So the intrepid waiter enthusiastically launches into suggesting many other choices more worthy of their consideration, if only they would just take the time to think about it.

But that's only the first hurdle. The playwright Wendy MacLeod has much more in mind for this battle between the server and those being served.

While Van Liew and Griffith do a thorough job of covering the familiar peaks and valleys of their husband/wife roles, always feigning politeness until they succumb to the rage of frustration, it is Beacock who must do the most stretching to keep his deliberately flouncy character believable enough to get his laughs.

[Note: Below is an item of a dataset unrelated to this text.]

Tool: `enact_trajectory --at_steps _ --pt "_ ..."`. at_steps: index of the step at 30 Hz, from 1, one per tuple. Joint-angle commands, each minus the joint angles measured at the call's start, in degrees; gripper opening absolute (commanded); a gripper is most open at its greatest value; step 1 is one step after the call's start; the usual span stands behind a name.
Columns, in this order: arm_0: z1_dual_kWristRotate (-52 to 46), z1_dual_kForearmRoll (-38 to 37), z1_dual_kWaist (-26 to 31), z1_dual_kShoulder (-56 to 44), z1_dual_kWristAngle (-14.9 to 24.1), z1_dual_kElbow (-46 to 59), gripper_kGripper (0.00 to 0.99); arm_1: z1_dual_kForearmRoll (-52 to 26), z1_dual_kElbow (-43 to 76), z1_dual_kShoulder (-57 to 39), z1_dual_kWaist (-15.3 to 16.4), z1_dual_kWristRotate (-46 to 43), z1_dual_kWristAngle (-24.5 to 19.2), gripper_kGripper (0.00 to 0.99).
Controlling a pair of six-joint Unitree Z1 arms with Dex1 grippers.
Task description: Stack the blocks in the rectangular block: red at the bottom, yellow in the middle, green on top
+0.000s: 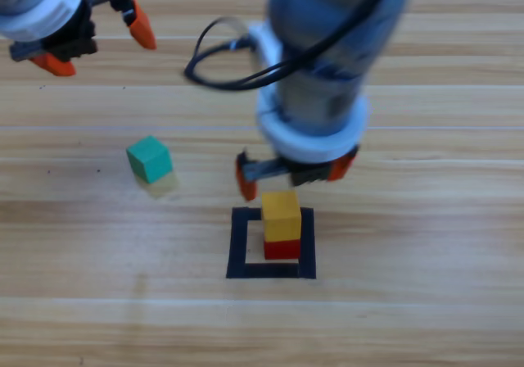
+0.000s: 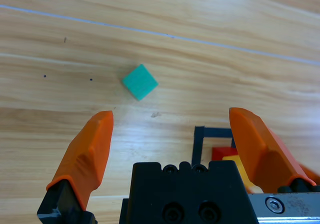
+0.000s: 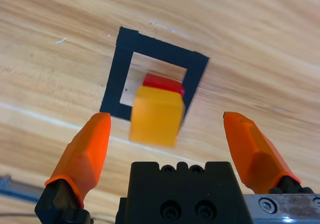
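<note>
The yellow cube (image 1: pixel 281 214) sits on the red cube (image 1: pixel 282 248) inside the black tape rectangle (image 1: pixel 239 244). My right gripper (image 1: pixel 296 173) hovers just behind the stack, open, with nothing between its jaws. In the right wrist view the yellow cube (image 3: pixel 156 115) stands on the red cube (image 3: pixel 163 82), centred between the spread jaws but free of them. The teal-green cube (image 1: pixel 149 158) lies on the wood to the left of the rectangle. My left gripper (image 1: pixel 96 38) waits open at the top left; its wrist view shows the green cube (image 2: pixel 139 81) ahead.
A black cable (image 1: pixel 214 60) loops over the table behind the right arm. The tape rectangle's corner (image 2: pixel 200 139) and the stack's edge show at the lower right of the left wrist view.
</note>
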Motion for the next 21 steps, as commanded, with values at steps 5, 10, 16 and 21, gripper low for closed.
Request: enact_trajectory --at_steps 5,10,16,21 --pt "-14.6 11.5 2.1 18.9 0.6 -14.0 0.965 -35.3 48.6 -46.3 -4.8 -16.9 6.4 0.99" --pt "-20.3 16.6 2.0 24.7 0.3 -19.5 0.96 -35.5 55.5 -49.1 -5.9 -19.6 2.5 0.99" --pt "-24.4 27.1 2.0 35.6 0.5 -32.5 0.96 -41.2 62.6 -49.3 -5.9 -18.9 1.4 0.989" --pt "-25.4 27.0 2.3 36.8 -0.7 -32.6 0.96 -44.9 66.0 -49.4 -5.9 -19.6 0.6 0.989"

MacLeod (“The House of Yes,” also adapted to film, and several other plays) does have a crisp ear for contemporary humor and pop culture rhythms. These dinner conversation routines may not plumb the depths of marital significance, but they are consistently funny.

What MacLeod does best is keep our heads spinning in a constant tennis match of point-counterpoint as superficially polite conversations clash and veer through the familiar restaurant ritual of ordering drinks, picking a salad, choosing an entree and also finding time to wonder if staying married only proved they lacked the imagination to make other choices.

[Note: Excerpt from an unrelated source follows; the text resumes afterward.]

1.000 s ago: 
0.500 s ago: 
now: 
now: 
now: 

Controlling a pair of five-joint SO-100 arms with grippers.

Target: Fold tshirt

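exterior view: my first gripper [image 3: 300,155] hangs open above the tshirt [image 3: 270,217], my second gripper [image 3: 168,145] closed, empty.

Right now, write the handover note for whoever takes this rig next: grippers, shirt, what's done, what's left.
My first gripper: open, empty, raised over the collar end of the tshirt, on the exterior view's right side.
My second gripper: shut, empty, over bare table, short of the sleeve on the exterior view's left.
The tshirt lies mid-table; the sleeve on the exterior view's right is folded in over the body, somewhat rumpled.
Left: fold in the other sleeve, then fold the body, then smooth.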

ATC's own artistic director Sean Daniels and Associate Artistic Director Chanel Bragg are listed as co-directors.

“I've been lucky enough to direct several world premieres of Wendy MacLeod, including “Slow Food,” Daniels said in a press release. “I'm thrilled for the first thing I direct for ATC to be a true bit of comedic genius by someone I admire so much.”

While “Slow Food” does inadvertently remind us that dining out will never be what it was in all the generations before COVID came along, the static set-up of two people sitting at a table with a waiter standing between them perfectly fits the Zoom-like virtual format of three separate faces seen simultaneously on three separate screens.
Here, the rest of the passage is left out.